◆ What to do
Look through the material below. Return exactly the lines from the one with "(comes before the" through the one with "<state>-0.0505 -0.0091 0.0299", both included.

◆ Exercise material
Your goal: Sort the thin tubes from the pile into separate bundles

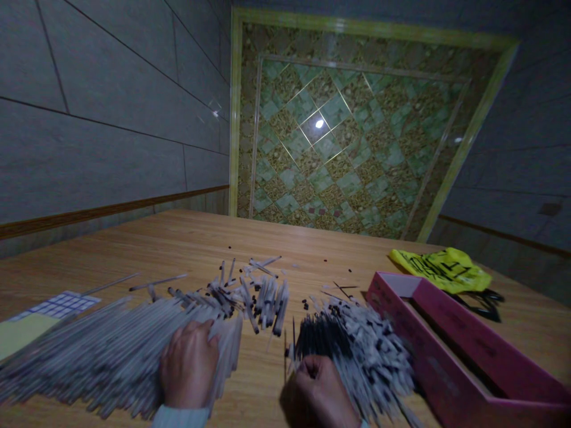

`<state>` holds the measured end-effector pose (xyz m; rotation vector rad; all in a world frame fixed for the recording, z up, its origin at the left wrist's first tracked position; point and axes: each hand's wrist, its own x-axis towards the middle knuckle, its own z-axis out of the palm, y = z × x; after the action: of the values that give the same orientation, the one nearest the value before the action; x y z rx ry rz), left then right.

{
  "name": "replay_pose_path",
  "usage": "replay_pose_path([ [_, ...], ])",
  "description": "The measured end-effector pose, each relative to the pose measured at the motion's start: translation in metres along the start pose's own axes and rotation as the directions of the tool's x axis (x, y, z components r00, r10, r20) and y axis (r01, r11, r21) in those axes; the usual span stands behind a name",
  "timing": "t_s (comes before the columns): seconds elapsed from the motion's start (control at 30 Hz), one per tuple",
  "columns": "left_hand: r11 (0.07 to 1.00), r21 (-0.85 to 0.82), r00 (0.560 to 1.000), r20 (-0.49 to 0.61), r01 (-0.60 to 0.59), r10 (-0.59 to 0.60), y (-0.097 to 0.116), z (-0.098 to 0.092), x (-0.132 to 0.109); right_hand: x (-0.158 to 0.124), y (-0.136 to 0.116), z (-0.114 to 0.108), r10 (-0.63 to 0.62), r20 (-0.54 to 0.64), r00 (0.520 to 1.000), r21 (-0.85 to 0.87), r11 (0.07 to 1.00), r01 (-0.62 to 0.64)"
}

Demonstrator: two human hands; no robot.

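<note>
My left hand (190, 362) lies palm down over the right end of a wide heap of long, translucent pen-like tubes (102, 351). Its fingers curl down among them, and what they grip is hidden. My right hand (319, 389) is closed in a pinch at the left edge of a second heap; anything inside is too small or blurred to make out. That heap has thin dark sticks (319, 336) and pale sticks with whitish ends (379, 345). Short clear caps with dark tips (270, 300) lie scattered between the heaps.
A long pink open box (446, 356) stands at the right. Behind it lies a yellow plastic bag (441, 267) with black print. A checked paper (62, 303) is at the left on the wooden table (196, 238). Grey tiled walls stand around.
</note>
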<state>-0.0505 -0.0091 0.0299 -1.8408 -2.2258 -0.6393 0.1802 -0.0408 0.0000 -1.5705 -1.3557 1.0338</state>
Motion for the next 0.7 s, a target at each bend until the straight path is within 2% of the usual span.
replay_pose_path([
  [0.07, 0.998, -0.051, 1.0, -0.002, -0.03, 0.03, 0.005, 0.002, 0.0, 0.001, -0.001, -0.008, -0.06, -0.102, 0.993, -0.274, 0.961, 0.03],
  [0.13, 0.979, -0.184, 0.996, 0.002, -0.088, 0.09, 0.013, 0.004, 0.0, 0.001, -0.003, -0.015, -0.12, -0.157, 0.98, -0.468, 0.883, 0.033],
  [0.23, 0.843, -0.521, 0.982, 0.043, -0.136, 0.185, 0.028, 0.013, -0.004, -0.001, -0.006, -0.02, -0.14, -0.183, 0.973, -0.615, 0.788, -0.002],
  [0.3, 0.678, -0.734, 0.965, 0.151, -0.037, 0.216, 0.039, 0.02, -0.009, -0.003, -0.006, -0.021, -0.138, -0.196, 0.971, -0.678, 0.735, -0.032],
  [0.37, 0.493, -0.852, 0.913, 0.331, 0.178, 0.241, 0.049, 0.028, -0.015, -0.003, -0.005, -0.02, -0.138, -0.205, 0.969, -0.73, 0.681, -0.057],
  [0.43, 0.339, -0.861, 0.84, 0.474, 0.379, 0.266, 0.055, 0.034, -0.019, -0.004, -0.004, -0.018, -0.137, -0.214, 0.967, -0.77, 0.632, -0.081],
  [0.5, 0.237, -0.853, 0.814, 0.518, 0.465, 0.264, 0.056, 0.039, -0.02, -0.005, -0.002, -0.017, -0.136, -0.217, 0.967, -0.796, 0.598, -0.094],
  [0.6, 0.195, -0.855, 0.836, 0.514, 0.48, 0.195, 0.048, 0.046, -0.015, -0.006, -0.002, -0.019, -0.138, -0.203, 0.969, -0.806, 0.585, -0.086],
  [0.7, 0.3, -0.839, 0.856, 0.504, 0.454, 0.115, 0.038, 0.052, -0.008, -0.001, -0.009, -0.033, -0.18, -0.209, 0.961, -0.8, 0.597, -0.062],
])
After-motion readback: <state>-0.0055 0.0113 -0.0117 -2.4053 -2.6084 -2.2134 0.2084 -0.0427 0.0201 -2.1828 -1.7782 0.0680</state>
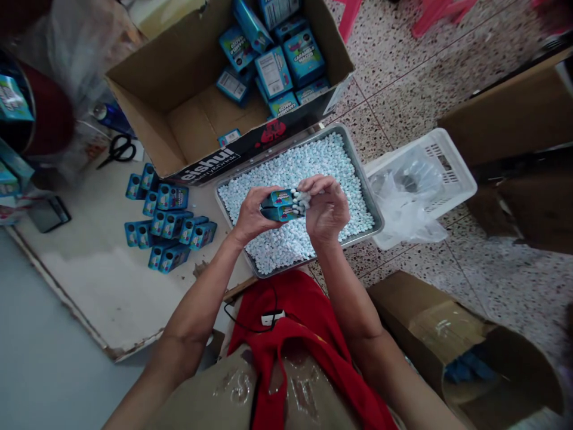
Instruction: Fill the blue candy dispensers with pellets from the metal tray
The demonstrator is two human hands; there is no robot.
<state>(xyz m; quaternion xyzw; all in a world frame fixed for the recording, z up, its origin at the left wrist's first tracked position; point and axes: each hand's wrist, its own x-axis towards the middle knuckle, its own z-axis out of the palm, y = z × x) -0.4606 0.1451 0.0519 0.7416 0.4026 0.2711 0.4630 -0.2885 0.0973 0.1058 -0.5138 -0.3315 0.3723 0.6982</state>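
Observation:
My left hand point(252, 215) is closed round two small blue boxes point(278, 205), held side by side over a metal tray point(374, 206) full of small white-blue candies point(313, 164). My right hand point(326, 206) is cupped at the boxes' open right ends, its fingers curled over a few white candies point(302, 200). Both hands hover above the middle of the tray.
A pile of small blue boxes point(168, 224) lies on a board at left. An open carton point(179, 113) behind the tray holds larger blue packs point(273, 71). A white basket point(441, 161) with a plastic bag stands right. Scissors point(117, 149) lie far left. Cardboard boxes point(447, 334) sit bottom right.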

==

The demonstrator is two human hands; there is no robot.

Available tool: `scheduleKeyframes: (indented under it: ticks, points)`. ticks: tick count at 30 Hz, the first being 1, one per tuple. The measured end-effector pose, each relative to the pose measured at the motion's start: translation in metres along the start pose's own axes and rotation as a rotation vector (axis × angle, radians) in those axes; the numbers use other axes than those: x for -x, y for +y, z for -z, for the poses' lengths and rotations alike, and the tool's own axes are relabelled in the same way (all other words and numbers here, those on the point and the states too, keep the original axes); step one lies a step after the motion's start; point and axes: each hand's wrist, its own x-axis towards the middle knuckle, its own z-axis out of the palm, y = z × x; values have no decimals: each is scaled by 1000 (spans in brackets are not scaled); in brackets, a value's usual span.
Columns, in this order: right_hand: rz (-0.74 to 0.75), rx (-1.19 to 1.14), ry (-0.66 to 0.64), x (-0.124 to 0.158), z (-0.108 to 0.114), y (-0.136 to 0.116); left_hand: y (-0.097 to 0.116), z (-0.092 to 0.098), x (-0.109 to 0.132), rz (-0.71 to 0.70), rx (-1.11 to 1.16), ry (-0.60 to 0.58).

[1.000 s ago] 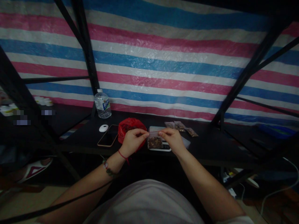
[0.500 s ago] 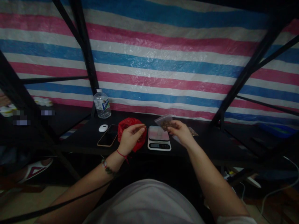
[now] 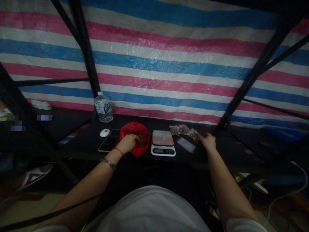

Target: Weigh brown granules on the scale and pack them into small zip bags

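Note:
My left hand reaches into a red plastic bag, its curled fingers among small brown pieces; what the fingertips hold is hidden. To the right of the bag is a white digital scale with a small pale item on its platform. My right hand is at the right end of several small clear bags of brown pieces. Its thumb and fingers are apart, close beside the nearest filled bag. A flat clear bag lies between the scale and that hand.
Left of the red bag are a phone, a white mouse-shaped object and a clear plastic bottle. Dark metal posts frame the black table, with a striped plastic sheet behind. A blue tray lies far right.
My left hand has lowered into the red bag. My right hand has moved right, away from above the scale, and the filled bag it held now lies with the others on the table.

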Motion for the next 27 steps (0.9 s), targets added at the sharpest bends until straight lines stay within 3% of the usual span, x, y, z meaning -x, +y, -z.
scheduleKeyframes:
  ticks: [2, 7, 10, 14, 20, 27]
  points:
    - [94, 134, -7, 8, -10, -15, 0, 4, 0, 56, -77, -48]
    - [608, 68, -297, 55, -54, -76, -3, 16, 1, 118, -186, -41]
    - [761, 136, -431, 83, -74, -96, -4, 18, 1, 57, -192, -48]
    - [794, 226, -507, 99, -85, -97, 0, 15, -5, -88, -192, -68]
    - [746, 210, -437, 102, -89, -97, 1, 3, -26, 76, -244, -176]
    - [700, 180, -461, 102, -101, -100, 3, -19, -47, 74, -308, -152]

◆ Exercise result
  "timing": "t_s (comes before the columns): seconds elapsed from the motion's start (control at 30 Hz), one per tuple",
  "columns": "left_hand: r11 (0.07 to 1.00), r21 (-0.85 to 0.82), r00 (0.560 to 1.000), r20 (-0.49 to 0.61), r01 (-0.60 to 0.59), r10 (-0.59 to 0.60), y (-0.097 to 0.116), z (-0.098 to 0.092), x (-0.132 to 0.109); right_hand: x (-0.158 to 0.124), y (-0.136 to 0.116), z (-0.114 to 0.108), r10 (-0.63 to 0.62), r20 (-0.54 to 0.64), r00 (0.520 to 1.000), r21 (-0.85 to 0.87), r11 (0.07 to 1.00), r01 (-0.62 to 0.64)"
}

Demonstrator: two human hands; no robot.

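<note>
My left hand (190, 362) lies palm down over the right end of a wide heap of long, translucent pen-like tubes (102, 351). Its fingers curl down among them, and what they grip is hidden. My right hand (319, 389) is closed in a pinch at the left edge of a second heap; anything inside is too small or blurred to make out. That heap has thin dark sticks (319, 336) and pale sticks with whitish ends (379, 345). Short clear caps with dark tips (270, 300) lie scattered between the heaps.
A long pink open box (446, 356) stands at the right. Behind it lies a yellow plastic bag (441, 267) with black print. A checked paper (62, 303) is at the left on the wooden table (196, 238). Grey tiled walls stand around.
</note>
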<state>-0.0505 -0.0091 0.0299 -1.8408 -2.2258 -0.6393 0.1802 -0.0408 0.0000 -1.5705 -1.3557 1.0338</state>

The exercise requires no further output.